BEGIN INFORMATION SHOWN
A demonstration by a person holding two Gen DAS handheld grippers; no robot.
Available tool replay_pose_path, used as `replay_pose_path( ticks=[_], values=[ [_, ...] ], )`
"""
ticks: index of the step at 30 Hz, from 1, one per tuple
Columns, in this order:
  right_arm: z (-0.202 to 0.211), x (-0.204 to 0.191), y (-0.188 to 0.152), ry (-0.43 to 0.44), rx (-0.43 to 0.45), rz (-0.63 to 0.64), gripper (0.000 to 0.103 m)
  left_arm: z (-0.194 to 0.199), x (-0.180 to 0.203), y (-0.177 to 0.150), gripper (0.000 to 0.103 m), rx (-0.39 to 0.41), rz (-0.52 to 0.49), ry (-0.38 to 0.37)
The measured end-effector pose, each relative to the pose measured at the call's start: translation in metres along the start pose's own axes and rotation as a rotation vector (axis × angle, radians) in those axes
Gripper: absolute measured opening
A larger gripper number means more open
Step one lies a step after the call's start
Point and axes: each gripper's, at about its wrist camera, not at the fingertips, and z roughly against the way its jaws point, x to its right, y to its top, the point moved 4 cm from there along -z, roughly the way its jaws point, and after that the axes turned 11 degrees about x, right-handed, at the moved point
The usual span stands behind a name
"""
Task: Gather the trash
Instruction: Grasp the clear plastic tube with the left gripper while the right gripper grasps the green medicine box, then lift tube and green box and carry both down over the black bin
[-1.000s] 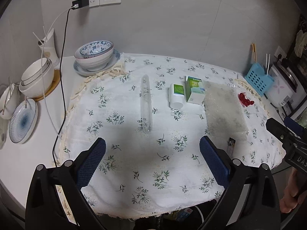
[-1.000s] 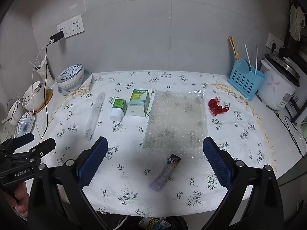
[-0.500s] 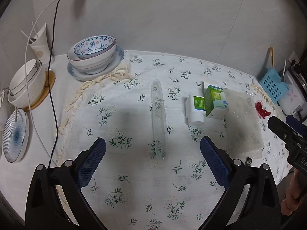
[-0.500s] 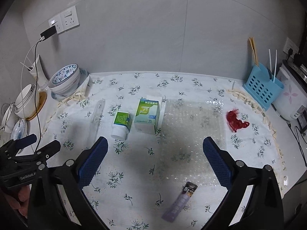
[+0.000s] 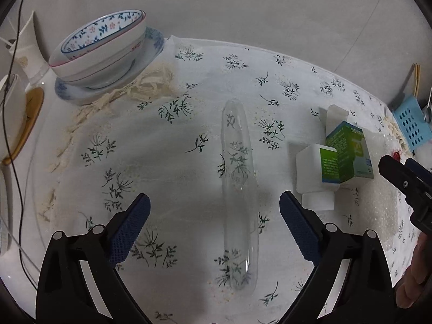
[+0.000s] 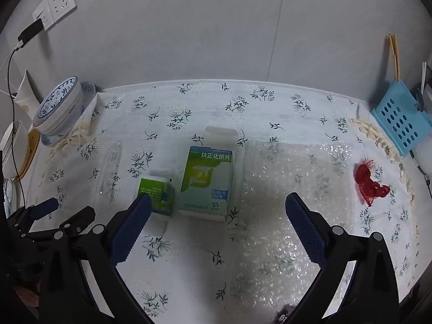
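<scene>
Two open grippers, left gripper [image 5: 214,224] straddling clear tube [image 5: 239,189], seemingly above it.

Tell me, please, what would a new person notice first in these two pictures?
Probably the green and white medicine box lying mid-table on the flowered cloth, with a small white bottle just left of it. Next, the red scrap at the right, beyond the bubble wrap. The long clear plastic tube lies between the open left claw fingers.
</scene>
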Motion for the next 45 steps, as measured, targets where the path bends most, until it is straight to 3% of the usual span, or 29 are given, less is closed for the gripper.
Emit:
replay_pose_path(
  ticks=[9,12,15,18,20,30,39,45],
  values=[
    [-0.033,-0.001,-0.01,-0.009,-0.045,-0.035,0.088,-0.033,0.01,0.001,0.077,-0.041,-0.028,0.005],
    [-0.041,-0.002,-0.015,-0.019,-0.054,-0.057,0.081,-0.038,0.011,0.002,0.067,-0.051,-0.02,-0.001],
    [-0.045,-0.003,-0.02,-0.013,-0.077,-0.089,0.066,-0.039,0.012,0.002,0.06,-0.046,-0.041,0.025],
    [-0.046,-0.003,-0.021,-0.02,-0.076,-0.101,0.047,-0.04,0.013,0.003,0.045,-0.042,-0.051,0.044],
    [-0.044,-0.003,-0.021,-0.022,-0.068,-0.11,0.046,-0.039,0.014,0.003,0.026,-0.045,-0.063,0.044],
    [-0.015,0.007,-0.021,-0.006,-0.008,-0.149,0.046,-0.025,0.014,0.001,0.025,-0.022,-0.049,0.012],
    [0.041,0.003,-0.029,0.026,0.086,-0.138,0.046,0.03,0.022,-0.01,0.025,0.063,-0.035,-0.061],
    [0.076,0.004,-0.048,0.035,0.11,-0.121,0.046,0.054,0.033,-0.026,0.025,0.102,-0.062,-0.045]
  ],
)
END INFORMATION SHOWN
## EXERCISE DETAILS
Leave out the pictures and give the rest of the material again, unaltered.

## EXPECTED ANSWER
A demonstration by a person holding two Gen DAS handheld grippers; no robot.
Available tool replay_pose_path, used as `replay_pose_path( ticks=[_], values=[ [_, ...] ], )`
"""
ticks: index of the step at 30 Hz, from 1, one per tuple
Columns, in this order:
  right_arm: z (-0.202 to 0.211), x (-0.204 to 0.191), y (-0.188 to 0.152), ry (-0.43 to 0.44), rx (-0.43 to 0.45), rz (-0.63 to 0.64), gripper (0.000 to 0.103 m)
  left_arm: z (-0.194 to 0.199), x (-0.180 to 0.203), y (-0.177 to 0.150), gripper (0.000 to 0.103 m), rx (-0.39 to 0.41), rz (-0.52 to 0.49), ry (-0.38 to 0.37)
The measured end-effector pose, each relative to the pose measured at the call's start: translation in metres along the start pose's own axes and rotation as a rotation vector (axis × angle, radians) in those axes
Gripper: absolute measured opening
A larger gripper number means more open
Step one lies a step after the call's start
Point and axes: each gripper's, at about its wrist camera, not at the fingertips, and z roughly against the way its jaws point, x to its right, y to its top, the point moved 4 cm from there along -z, roughly the way its jaws point, and after that the axes turned 11 degrees about x, right-handed, at the moved point
The usual span stands behind a name
"""
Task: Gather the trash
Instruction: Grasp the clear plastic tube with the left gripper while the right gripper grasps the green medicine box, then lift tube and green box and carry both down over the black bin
[-1.000s] 
[-1.000s] 
[-0.500s] 
[-0.500s] 
[+0.000s] 
[+0.000s] 
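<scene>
Two open grippers, left gripper [image 5: 214,224] straddling clear tube [image 5: 239,189], seemingly above it.

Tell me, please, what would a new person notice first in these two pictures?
Probably the green and white medicine box lying mid-table on the flowered cloth, with a small white bottle just left of it. Next, the red scrap at the right, beyond the bubble wrap. The long clear plastic tube lies between the open left claw fingers.
</scene>
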Motion for the next 45 steps, as measured, targets where the path bends most, until it is straight to 3% of the usual span, or 29 are given, less is closed for the gripper.
Emit:
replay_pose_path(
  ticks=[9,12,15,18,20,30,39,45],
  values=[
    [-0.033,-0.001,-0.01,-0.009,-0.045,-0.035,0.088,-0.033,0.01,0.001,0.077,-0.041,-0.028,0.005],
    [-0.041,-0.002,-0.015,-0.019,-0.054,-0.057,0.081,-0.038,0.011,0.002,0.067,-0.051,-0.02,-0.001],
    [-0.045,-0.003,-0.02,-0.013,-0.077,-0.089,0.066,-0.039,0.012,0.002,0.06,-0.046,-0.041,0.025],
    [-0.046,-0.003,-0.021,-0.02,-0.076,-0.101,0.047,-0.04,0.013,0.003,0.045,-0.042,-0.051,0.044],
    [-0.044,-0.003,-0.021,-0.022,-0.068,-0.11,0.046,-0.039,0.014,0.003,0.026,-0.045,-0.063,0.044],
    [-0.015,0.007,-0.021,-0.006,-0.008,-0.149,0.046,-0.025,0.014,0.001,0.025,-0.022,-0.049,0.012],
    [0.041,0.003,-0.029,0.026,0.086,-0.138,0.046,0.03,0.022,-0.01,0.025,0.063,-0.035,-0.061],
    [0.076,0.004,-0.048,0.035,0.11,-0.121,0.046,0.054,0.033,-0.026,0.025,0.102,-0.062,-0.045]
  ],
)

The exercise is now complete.